On December 8, 2021, the U.S. Senate confirmed the SCRC’s first federal co-chairperson, Jennifer Clyburn Reed, thereby allowing the SCRC to convene and begin other activities.

=== Legislative history ===
The SCRC concept was first introduced by university researchers working on rural development issues in 1990 at Tuskegee University’s Annual Professional Agricultural Worker’s Conference for 1862 and 1890 Land-Grant Universities.

In 1994, the Southern Rural Development Commission Act was introduced in the United States House Committee on Agriculture, which would provide the statutory basis for a “Southern Black Belt Commission.” While the concept was not reintroduced in Congress until the 2000s, various nongovernmental initiatives sustained discussion and interest in the concept in the intervening period.
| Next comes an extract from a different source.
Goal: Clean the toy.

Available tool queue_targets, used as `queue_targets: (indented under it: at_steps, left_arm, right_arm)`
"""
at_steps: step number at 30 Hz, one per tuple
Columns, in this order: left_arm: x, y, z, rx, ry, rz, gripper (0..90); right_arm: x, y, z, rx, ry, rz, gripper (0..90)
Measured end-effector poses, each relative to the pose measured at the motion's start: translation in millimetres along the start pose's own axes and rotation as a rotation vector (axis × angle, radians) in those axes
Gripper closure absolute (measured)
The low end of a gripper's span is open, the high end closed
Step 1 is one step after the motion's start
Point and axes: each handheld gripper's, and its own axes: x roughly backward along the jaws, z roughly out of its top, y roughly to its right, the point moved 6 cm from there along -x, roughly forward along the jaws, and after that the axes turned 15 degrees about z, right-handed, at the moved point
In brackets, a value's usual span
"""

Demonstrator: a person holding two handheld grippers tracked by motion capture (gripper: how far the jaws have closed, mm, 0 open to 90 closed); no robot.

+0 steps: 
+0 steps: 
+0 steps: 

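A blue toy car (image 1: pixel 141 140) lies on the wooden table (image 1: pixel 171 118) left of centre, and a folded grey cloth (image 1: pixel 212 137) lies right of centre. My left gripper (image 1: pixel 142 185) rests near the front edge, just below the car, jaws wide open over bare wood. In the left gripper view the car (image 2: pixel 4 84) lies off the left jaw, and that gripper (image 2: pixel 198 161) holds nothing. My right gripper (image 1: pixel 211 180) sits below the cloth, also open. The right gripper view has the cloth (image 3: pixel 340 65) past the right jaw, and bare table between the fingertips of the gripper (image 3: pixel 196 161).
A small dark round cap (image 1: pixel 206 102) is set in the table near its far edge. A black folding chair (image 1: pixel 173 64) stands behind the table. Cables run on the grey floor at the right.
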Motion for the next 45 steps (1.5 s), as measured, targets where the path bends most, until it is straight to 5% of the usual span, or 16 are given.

Supportive legislation was reintroduced in 2002, which touched off other accompanying legislative efforts until the SCRC was authorized in 2008.

== Governance ==
In August 2021, U.S. President Joe Biden nominated Jennifer Clyburn Reed as Federal Co-Chair of the Southeast Crescent Regional Commission. The U.S. Senate confirmed her appointment on December 9, 2021. In this role, Reed will work on economic and poverty issues in the Southeastern United States.

The state co-chair is a Governor of one of the seven SCRC member states. McMaster served a two year term as state co-chair, and in June 2024, North Carolina Democratic Governor Roy Cooper was appointed to serve as state co-chair. Cooper left office on January 1, 2025.

== Service area ==
The SCRC was created to address economic distress in areas of Virginia, North Carolina, South Carolina, Georgia, Alabama, Mississippi, and Florida not served by the ARC or the Delta Regional Authority (DRA).